If there was ever a moment where courage and moral strength was required, this was it, each person carrying in him or herself the inspiration of Palestinian freinds who risk much worse to make their claim to peace and justice.
Their Statement:
We exist. We are everywhere. We speak and love and dream in every language. We pray three times a day or only during the high holidays or when we feel like we really need to or not at all. We are punks and students and parents and janitors and Rabbis and freedom fighters. We are your children, your nieces and nephews, your grandchildren. We embrace diaspora, even when it causes us a great deal of pain. We are the rubble of tangled fear, the deliverance of values. We are human. We are born perfect. We assimilate, or we do not. We are not apathetic. We know and name persecution when we see it. Occupation has contricted our throats and fattened our tongues. We are feeding each other new words. We have family, we build family, we are family.
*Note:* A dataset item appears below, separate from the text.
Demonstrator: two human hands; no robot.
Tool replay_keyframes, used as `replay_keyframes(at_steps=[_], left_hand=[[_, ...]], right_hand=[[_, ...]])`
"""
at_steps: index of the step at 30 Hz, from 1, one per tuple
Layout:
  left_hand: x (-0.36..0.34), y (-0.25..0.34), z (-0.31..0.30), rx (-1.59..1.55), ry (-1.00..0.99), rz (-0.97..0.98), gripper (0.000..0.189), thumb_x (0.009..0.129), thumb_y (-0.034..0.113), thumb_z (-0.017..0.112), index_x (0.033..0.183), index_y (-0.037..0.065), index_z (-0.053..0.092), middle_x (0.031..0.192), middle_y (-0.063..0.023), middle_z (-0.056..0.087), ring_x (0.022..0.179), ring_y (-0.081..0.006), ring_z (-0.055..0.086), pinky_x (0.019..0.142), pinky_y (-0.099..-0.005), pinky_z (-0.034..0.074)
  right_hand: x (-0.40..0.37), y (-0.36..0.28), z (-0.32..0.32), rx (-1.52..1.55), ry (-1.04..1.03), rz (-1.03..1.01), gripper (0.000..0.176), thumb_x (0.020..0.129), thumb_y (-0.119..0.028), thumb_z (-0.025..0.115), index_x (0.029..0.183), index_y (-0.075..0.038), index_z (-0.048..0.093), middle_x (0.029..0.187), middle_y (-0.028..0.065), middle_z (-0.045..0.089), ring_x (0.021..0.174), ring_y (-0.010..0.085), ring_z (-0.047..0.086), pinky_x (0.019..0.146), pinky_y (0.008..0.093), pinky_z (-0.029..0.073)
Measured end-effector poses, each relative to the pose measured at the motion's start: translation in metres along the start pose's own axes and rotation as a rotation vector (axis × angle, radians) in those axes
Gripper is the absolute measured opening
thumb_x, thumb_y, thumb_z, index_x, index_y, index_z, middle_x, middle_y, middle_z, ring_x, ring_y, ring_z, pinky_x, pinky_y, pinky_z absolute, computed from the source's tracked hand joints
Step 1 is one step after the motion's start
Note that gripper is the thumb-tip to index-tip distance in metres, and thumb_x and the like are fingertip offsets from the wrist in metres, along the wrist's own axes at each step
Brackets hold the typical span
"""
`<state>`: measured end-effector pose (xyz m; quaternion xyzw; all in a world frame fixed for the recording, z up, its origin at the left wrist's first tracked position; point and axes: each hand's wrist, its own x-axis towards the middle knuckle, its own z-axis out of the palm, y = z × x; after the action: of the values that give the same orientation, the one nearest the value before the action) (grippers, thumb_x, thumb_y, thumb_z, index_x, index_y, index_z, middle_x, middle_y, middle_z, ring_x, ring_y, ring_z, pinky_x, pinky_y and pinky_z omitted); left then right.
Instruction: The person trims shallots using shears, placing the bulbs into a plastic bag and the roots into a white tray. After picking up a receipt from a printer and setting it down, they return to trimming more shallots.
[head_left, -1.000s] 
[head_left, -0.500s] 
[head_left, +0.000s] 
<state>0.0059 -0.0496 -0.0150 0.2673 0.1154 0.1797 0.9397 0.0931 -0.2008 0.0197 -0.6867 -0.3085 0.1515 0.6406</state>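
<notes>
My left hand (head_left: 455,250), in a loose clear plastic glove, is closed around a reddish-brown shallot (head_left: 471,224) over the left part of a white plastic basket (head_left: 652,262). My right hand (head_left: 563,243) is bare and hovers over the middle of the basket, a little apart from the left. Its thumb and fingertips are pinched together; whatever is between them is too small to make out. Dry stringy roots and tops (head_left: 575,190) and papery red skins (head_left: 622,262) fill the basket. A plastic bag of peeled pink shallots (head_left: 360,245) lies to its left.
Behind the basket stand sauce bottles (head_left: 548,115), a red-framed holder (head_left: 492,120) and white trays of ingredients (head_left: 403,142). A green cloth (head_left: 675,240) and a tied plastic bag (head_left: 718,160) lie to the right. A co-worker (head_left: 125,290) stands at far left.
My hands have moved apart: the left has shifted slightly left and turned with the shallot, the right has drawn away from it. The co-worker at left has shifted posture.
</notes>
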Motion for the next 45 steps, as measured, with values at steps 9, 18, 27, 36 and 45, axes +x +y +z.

We re-negotiate. We atone. We redraw the map every single day. We travel between worlds. This is not our birthright, it is our necessity.
Go to http://www.youngjewishproud.org/ and see the bravery of these young people. Tell them of your thoughts. I think the next attempt to complex the discussion should have us both, the young and the old, with arms intertwined, so when the bullies come they will face their people's history in our gray heads and well as the future.